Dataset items
····················
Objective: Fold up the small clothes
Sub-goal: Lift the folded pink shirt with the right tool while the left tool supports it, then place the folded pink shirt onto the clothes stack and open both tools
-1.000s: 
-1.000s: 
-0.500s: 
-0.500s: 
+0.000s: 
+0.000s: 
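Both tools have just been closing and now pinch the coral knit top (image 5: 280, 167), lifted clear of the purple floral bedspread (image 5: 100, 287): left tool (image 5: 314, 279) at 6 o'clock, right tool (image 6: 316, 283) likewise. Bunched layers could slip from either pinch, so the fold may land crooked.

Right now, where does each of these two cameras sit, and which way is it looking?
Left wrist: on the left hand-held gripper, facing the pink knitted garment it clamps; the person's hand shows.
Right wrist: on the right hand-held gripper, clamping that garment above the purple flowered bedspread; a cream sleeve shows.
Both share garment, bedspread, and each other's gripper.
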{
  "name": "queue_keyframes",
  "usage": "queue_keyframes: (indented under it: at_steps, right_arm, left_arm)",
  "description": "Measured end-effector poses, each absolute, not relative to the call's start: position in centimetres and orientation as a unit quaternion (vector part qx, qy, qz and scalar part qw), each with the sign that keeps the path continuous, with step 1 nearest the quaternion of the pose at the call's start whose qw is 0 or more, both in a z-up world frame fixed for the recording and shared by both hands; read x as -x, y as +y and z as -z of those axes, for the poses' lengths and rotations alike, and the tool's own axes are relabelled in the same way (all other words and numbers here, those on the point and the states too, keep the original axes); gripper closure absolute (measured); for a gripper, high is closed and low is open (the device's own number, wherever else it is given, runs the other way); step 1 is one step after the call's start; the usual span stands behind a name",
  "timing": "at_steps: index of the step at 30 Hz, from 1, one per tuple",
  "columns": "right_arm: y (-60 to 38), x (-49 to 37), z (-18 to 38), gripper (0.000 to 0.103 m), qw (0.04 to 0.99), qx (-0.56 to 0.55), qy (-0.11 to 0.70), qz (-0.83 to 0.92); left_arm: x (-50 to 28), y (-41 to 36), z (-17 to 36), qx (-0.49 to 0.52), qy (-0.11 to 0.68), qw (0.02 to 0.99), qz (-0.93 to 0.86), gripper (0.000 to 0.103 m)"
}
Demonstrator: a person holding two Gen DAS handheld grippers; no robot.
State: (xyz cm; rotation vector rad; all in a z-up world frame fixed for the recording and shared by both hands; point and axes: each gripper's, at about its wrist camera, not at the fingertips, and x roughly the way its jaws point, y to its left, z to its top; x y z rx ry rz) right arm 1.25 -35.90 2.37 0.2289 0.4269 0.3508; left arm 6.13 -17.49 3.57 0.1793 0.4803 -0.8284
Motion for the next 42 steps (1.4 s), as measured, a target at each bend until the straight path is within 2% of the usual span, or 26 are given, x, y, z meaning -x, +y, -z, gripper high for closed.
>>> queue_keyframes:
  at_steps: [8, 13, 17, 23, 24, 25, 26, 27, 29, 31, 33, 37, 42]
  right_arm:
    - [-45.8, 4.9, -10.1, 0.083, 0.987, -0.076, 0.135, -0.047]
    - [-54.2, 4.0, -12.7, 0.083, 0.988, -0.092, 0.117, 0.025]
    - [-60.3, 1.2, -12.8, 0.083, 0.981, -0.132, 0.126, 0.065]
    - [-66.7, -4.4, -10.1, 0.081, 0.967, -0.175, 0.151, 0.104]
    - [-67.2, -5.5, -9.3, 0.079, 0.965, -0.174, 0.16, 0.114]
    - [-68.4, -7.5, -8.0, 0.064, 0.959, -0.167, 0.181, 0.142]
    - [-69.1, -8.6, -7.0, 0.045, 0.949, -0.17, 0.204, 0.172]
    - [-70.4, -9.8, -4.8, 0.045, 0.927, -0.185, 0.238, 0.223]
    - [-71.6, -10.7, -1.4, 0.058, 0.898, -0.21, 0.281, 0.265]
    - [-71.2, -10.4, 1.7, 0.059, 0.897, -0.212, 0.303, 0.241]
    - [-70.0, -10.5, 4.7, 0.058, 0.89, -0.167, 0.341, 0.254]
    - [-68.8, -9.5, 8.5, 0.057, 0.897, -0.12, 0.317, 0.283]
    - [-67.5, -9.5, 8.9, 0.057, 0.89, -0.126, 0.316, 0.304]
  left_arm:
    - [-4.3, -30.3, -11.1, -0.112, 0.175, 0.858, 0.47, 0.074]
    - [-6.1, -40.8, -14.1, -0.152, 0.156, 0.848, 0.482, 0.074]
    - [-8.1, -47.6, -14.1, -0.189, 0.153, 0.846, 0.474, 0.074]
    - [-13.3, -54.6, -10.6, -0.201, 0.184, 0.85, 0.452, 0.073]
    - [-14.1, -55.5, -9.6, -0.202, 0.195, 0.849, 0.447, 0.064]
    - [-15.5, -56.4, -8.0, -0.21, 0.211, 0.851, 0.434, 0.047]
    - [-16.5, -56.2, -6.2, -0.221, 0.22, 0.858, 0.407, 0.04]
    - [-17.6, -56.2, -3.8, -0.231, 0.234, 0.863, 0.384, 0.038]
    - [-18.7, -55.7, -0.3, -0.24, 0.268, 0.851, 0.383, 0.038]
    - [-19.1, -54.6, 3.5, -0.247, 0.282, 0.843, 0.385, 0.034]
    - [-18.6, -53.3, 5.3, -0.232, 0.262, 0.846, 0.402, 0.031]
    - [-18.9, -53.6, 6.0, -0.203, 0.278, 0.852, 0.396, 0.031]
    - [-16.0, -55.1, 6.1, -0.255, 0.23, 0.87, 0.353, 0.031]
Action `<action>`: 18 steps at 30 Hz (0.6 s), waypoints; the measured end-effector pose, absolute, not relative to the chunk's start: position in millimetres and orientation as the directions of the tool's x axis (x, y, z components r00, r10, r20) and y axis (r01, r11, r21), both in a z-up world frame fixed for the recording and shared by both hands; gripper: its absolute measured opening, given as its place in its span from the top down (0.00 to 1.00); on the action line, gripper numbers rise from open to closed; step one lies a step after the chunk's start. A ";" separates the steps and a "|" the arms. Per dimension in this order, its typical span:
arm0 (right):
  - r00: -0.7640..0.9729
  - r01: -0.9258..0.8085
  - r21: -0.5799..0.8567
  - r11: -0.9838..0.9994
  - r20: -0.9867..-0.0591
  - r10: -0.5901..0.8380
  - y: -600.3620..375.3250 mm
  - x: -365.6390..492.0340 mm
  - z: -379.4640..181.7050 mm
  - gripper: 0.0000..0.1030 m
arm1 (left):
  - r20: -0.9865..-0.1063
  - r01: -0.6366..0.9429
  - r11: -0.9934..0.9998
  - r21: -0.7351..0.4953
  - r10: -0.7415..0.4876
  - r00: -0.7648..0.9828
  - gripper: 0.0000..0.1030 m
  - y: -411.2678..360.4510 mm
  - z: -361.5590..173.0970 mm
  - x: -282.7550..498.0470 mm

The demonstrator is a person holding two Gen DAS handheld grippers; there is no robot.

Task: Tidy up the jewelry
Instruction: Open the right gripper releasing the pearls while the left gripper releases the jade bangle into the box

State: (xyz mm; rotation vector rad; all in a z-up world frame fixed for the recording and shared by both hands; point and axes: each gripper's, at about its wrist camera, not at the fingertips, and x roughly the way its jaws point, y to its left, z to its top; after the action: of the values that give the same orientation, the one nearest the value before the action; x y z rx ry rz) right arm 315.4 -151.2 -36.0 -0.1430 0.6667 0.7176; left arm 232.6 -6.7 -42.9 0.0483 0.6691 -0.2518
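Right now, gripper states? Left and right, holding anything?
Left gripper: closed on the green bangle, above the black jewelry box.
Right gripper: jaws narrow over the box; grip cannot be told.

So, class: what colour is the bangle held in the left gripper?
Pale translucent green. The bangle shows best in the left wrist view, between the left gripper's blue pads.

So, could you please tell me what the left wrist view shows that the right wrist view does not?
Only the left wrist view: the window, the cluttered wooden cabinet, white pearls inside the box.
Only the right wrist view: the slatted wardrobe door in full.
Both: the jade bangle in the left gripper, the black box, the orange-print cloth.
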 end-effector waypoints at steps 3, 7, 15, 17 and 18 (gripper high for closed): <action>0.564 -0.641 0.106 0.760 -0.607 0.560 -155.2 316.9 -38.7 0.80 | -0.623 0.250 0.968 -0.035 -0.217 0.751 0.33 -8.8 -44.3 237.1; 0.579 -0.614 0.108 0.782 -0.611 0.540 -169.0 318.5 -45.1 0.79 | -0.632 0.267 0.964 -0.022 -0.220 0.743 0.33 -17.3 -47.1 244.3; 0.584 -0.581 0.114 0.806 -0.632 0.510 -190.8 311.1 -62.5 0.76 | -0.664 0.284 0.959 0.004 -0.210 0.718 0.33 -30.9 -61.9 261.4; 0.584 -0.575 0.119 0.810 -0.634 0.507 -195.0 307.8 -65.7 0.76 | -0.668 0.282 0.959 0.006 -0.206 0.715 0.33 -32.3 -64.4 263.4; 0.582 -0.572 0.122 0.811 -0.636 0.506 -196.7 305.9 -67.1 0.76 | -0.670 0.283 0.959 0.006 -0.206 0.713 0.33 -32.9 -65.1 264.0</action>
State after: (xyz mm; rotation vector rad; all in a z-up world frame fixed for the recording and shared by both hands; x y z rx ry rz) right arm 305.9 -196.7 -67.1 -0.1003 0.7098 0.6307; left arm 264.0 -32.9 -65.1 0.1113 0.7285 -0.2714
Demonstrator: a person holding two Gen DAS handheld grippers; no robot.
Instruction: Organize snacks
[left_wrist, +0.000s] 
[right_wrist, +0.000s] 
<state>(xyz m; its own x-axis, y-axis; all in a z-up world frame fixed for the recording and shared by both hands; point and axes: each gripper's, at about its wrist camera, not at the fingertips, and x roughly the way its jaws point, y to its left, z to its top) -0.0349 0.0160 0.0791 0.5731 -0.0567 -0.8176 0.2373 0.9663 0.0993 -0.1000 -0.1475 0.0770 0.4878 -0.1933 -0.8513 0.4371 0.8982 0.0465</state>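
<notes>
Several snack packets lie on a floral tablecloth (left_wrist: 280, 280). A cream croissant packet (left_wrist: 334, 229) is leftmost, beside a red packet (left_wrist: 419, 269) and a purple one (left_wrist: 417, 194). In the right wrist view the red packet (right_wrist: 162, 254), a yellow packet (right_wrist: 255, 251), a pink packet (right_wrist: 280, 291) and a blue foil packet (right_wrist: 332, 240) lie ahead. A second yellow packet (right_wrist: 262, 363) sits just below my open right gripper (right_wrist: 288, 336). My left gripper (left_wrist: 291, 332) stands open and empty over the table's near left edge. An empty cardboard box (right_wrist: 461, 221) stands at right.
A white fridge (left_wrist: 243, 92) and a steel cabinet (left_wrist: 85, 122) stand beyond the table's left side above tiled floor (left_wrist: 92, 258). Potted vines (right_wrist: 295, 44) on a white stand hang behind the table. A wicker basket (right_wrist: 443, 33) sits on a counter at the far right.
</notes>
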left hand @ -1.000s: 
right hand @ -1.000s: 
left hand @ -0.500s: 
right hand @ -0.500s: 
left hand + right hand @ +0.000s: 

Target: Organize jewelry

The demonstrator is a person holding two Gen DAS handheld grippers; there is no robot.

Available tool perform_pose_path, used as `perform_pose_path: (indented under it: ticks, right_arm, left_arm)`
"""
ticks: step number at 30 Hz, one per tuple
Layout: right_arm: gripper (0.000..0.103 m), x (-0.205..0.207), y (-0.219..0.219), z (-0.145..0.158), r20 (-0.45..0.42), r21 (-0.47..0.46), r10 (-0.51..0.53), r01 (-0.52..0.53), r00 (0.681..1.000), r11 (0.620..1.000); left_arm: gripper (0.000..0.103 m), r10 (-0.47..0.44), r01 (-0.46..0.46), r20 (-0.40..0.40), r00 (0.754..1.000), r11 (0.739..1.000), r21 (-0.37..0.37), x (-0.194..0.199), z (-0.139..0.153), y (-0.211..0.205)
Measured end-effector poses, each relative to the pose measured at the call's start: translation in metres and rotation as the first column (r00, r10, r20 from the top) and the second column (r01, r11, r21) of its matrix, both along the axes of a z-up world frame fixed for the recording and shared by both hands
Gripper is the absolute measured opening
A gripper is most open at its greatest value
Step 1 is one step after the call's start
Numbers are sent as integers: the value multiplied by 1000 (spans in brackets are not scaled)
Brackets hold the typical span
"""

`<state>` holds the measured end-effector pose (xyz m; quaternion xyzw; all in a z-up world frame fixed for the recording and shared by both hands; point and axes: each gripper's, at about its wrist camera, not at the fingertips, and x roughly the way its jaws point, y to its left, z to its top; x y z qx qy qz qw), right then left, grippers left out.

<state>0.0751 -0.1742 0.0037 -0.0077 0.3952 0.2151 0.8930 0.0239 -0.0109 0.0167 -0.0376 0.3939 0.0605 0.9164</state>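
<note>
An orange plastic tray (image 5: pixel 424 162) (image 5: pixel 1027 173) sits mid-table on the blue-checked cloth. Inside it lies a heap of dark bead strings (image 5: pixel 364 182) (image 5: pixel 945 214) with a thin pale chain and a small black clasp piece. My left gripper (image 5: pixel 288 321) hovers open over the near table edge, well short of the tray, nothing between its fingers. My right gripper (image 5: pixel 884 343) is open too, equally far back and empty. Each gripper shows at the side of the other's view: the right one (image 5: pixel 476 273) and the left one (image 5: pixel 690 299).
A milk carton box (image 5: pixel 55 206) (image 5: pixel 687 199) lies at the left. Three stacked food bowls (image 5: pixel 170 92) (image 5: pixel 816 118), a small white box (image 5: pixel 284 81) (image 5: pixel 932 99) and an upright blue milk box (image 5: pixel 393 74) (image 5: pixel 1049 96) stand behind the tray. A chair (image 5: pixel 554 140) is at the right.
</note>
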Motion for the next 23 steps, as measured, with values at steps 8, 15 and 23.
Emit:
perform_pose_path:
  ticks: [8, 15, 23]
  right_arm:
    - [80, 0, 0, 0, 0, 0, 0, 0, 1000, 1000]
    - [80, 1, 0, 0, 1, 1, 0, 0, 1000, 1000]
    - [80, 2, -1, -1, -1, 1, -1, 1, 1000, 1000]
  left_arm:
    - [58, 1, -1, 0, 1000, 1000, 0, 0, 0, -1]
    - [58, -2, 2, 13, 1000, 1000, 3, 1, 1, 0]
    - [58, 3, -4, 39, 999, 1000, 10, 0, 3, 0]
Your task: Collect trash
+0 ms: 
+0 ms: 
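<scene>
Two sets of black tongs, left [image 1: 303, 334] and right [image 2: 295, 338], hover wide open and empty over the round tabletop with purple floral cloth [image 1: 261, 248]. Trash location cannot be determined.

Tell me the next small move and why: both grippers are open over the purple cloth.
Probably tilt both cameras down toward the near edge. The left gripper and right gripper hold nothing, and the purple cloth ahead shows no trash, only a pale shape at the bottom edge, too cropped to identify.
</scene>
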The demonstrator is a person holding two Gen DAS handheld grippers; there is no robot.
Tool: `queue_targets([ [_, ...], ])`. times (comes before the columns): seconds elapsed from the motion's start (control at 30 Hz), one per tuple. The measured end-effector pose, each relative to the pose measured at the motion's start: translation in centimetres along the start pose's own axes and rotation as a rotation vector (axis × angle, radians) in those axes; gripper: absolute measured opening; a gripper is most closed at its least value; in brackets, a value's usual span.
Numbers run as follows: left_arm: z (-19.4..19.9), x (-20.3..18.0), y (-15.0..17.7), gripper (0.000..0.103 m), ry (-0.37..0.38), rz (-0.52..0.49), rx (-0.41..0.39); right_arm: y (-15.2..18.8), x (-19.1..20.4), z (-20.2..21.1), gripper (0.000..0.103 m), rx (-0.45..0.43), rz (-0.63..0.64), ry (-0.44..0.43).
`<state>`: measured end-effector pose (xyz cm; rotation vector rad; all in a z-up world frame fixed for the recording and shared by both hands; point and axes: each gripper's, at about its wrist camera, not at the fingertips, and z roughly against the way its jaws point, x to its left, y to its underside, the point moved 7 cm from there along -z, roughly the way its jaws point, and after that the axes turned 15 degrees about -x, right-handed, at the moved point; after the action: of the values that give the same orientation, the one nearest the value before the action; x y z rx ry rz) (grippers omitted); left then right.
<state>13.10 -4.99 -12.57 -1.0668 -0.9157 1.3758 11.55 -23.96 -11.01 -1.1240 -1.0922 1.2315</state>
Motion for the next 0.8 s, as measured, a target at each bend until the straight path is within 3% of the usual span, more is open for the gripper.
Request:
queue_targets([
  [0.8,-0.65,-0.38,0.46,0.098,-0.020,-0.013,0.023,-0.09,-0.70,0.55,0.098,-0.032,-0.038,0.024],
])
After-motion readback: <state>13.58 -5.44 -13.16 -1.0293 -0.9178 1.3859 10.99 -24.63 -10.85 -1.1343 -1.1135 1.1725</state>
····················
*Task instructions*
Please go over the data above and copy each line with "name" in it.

*Output for this task*
  "name": "queue_keyframes",
  "description": "Measured end-effector poses, each absolute, not relative to the call's start: position in centimetres and orientation as a unit quaternion (vector part qx, qy, qz and scalar part qw), each with the sign that keeps the path continuous, with step 1 nearest the quaternion of the pose at the call's start whose qw is 0 or more, both in a z-up world frame fixed for the recording and shared by both hands; read x as -x, y as +y and z as -z of those axes, for the poses' lengths and rotations alike, and the tool's own axes are relabelled in the same way (all other words and numbers here, those on the point and the states too, keep the original axes); gripper closure absolute (measured); for a gripper, high is closed and low is open (the device's own number, wherever else it is given, runs the other way); step 1 is one step after the call's start; the usual span stands behind a name",

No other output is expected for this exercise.